Bug 211659 - [REGRESSION] r8169 cannot restart phy after suspend
Summary: [REGRESSION] r8169 cannot restart phy after suspend
Status: RESOLVED CODE_FIX
Alias: None
Product: Drivers
Classification: Unclassified
Component: Network (show other bugs)
Hardware: x86-64 Linux
: P1 normal
Assignee: drivers_network@kernel-bugs.osdl.org
URL:
Keywords:
Depends on:
Blocks:
 
Reported: 2021-02-09 18:14 UTC by Armin Wolf
Modified: 2021-02-14 17:58 UTC (History)
2 users (show)

See Also:
Kernel Version: 5.11.0-rc6
Subsystem:
Regression: Yes
Bisected commit-id:


Attachments
dmesg after the first suspend on 5.11.0-rc6 (66.77 KB, text/plain)
2021-02-09 18:14 UTC, Armin Wolf
Details
dmesg after doing a second suspend with kernel 5.11.0-rc6 (75.69 KB, text/plain)
2021-02-09 18:15 UTC, Armin Wolf
Details
dmesg when reloading the module after suspend with kernel 5.11.0-rc6 (95.28 KB, text/plain)
2021-02-09 18:16 UTC, Armin Wolf
Details
dmesg with kernel 4.19.0-171 (partial freeze) (97.91 KB, text/plain)
2021-02-09 18:17 UTC, Armin Wolf
Details

Description Armin Wolf 2021-02-09 18:14:42 UTC
Created attachment 295165 [details]
dmesg after the first suspend on 5.11.0-rc6

When waking up from suspend, r8169 fails to restart the phy, preventing any form of networking until a complete reboot.

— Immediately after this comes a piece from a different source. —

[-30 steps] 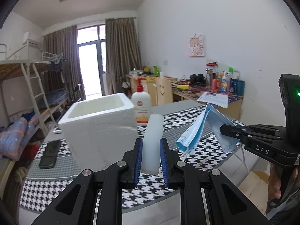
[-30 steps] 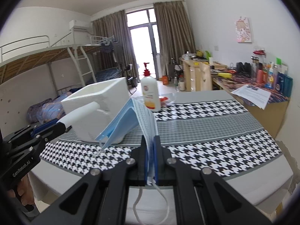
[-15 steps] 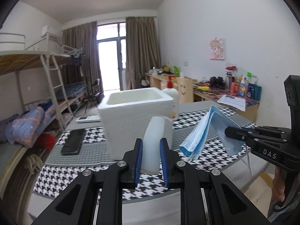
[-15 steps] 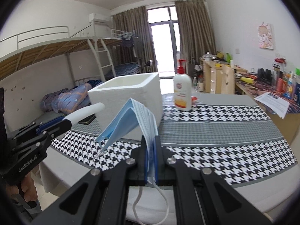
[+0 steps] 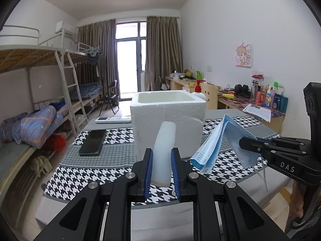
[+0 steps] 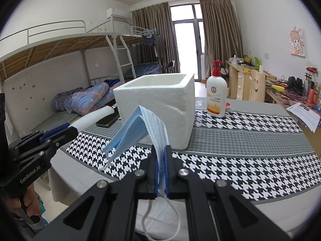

This bug was introduced in commit

e80bd76fbf563cc7ed8c9e9f3bbcdf59b0897f69 r8169: work around power-saving bug on some chip versions

and could be reproduced with
- the latest net-next kernel (5.11.0-rc6)
- stable 4.19.0-171

but not with stable 4.19.0-160.

The bug occurs regularly when suspending the maschine, but sometimes everything works fine after suspend.
However on stable 4.19.0-171 when suspending without any LAN cable plugged in, the kernel does a partial freeze and needs to be restarted by the case switch.

cat /proc/version:
Linux version 5.11.0-rc6-net-next+ (wolf@MX-Linux-Intel) (gcc (Debian 8.3.0-6) 8.3.0, GNU ld (GNU Binutils for Debian) 2.31.1) #3 SMP Sat Feb 6 20:41:37 CET 2021

hostnamectl | grep "Operating System":
Operating System: Debian GNU/Linux 10 (buster)

lspci -nn:
00:00.0 Host bridge [0600]: Intel Corporation 2nd Generation Core Processor Family DRAM Controller [8086:0100] (rev 09)
00:01.0 PCI bridge [0604]: Intel Corporation Xeon E3-1200/2nd Generation Core Processor Family PCI Express Root Port [8086:0101] (rev 09)
00:02.0 Display controller [0380]: Intel Corporation 2nd Generation Core Processor Family Integrated Graphics Controller [8086:0102] (rev 09)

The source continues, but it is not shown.